I truely believe that your logic about the difference between something on paper versus something on screen is significantly flawed. You could make the same arguement that movable type vs hand copying by monks and that the constant repetitive output by Gutenberg’s printing press lost the “insight” and meaning behind the hand writings. This may be true, but you don’t see people avoiding printed works. Second, the fact that you typed this post, in a computer, people read it on screen and get the message, you certainly did, without printing it, says people, of any age can read on screen and get the meaning no different then a piece of paper. Sure it might be a bit inconvient if you don’t have the right technology to read it. But with web enabled cell phones, laptops, pda’s and tablet PC’s reading articles on the net without printing them is the norm. Look at companies like Zino and Google’s online book library as examples of how the online world is taking the written word and bringing it online. Take a look at companies like Audible that are taking books on tape and making the available to people over the internet and playing them through their ipods. Heck, you can even download text and ebooks to an ipod and read it on that. The fact of the matter is these electronic devices allow you to store every book you could ever want to read, documents and with internet connectivity allow access to anything thanks to projects like the gutenberg project to create ebooks of all the classics and much more in electronic formats.

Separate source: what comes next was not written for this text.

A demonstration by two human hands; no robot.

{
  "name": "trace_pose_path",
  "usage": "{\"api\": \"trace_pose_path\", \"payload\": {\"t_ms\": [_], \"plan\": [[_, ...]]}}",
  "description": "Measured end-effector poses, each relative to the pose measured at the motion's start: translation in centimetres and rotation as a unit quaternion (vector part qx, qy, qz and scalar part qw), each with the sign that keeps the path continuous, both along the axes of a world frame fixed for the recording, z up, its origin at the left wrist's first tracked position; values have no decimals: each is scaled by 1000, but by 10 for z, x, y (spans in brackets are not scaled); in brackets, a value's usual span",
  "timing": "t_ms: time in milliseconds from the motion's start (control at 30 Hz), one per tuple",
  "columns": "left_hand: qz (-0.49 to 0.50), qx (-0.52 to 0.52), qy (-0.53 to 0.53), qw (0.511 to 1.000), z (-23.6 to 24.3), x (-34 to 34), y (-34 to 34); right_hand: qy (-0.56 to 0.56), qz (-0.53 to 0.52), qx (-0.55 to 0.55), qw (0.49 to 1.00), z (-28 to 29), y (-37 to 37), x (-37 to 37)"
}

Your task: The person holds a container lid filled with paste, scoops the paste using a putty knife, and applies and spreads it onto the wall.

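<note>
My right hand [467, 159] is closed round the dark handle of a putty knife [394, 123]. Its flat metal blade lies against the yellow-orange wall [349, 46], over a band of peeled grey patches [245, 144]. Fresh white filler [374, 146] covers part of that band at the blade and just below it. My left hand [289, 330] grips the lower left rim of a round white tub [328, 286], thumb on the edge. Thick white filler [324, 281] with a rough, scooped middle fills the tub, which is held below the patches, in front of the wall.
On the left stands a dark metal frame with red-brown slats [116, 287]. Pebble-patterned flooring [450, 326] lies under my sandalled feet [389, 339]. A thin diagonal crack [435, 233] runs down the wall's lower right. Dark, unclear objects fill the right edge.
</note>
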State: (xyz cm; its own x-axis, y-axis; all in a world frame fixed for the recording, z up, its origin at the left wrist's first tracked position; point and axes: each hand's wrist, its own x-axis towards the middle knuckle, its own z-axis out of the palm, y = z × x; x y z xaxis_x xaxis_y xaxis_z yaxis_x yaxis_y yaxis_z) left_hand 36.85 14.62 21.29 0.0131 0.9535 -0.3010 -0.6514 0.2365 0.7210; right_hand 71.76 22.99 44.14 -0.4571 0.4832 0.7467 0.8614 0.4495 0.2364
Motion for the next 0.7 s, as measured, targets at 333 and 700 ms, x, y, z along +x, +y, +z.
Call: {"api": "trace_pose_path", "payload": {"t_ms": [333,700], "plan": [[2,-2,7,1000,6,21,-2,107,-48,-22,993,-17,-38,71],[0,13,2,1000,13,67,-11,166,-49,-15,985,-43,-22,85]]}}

The point is, the transition to electronic distribution of data is well underway, but it is generational and takes 3 generations to complete the transition. We are 1 and a half generations through this transition and the gap continues to widen. It’s how companies market their producs to the 2nd and eventually 3rd generations, the 20 somethings and teenagers today, that will determine the success of these companies in the future. Reference the newsweek front page article on the “Myspace” generation, I’d provide a link, but I’m sure you’d much rather go to the library and read it. Thus proving my point, the next generation of office workers will have all information immediately available at their fingertips in electronic format. Outputing it to paper or maintaining it in printed form will only slow down or stall this process. People like you will not make this transition because you are probably reading this after printing it out. The fact of the matter is my original article was written on my cell phone, using only my thumbs, during a presentation by a copier manufacturer and posted on the internet to my blog, without ever needing to print.

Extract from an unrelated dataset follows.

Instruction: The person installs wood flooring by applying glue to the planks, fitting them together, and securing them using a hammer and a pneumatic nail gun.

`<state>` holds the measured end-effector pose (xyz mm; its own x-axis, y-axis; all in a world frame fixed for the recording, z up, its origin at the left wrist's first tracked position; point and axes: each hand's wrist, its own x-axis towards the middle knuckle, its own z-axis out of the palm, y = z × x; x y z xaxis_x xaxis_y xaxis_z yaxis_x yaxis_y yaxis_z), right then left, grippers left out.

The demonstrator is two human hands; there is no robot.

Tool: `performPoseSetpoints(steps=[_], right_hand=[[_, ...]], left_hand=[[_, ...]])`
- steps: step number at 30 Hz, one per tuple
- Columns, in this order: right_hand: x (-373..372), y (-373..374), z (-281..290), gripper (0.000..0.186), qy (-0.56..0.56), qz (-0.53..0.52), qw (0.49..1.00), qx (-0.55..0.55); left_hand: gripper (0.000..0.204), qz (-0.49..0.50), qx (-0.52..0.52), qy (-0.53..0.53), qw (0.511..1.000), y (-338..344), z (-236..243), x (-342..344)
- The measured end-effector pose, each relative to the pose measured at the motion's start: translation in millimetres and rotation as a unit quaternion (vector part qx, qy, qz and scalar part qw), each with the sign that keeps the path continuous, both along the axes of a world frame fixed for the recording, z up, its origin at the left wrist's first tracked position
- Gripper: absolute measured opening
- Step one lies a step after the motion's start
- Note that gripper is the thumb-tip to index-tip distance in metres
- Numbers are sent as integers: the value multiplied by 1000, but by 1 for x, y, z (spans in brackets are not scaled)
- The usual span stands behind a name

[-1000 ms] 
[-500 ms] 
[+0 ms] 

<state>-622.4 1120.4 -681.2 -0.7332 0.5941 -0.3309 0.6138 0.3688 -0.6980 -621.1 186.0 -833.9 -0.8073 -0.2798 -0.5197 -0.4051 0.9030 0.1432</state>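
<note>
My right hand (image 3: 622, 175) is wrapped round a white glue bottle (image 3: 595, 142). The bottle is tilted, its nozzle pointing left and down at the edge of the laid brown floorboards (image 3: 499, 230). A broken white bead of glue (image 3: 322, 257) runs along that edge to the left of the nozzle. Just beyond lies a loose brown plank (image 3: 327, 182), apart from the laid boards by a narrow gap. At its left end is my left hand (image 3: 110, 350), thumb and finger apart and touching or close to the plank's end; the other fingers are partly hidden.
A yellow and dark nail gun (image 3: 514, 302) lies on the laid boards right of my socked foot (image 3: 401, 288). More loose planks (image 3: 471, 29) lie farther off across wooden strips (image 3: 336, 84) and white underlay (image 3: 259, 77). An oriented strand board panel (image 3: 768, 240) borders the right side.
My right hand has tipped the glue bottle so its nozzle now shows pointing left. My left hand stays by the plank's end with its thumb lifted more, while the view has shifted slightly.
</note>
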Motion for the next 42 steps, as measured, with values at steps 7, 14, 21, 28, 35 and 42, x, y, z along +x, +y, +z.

I’d love to chat with you more, but there is no need to take this offline, because the world I live in is constantly online, email, IM, blogs, internet, websites. The only time I go offline is to sleep and I’m not even part of the “next generation”.
So if you want to chat more, either post your response here, or email me at patrick@patrickstuart.com. IM me at pstew21 on AOL, patrickdstuart@hotmail.com on MSN or Stuarttech on Yahoo. ICQ me at 3570510 or find me on google talk at patrick.stuart@gmail.com. I’m there and willing to chat, understand that whatever we say about this will be put on the site.
I want to try to answer your questions, and help bridge the gap emerging between the old and new, the previous generations and next generations and even all those in between.